> _EXERCISE PROMPT_
Reproduce the entire listing below verbatim.

*** Opening SUPPLIED MATERIAL ***

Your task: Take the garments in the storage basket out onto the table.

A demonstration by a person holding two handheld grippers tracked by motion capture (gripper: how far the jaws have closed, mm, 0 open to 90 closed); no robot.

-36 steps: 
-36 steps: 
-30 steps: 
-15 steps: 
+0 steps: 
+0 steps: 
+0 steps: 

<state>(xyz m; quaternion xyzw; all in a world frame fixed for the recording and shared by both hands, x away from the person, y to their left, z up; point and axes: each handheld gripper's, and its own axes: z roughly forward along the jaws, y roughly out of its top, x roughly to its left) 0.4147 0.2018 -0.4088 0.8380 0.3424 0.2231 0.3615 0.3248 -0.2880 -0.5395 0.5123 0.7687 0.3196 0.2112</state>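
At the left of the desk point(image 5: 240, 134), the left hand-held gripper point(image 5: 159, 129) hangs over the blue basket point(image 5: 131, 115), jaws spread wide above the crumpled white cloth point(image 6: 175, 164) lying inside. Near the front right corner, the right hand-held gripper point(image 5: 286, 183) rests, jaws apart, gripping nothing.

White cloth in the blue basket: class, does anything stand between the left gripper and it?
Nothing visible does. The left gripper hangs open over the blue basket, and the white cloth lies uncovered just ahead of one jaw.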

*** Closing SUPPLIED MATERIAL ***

> _WRITTEN SOLUTION_
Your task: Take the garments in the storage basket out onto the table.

A demonstration by a person holding two handheld grippers tracked by motion capture (gripper: how far the jaws have closed, mm, 0 open to 90 closed); no robot.

-36 steps: 
-36 steps: 
-30 steps: 
-15 steps: 
+0 steps: 
+0 steps: 
+0 steps: 

<state>(xyz m; quaternion xyzw; all in a world frame fixed for the recording and shared by both hands, x away from the person, y to their left, z up; point and axes: each handheld gripper's, and its own axes: z roughly forward along the jaws, y roughly out of its top, x roughly to its left) 0.4147 0.2018 -0.4088 0.8380 0.3424 0.2231 0.3615 0.3248 -0.2880 -0.5395 0.5123 0.7687 0.3196 0.2112</state>
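At the left of the desk point(image 5: 240, 134), the left hand-held gripper point(image 5: 159, 129) hangs over the blue basket point(image 5: 131, 115), jaws spread wide above the crumpled white cloth point(image 6: 175, 164) lying inside. Near the front right corner, the right hand-held gripper point(image 5: 286, 183) rests, jaws apart, gripping nothing.

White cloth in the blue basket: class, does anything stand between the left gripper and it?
Nothing visible does. The left gripper hangs open over the blue basket, and the white cloth lies uncovered just ahead of one jaw.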

Work on the answer has been completed.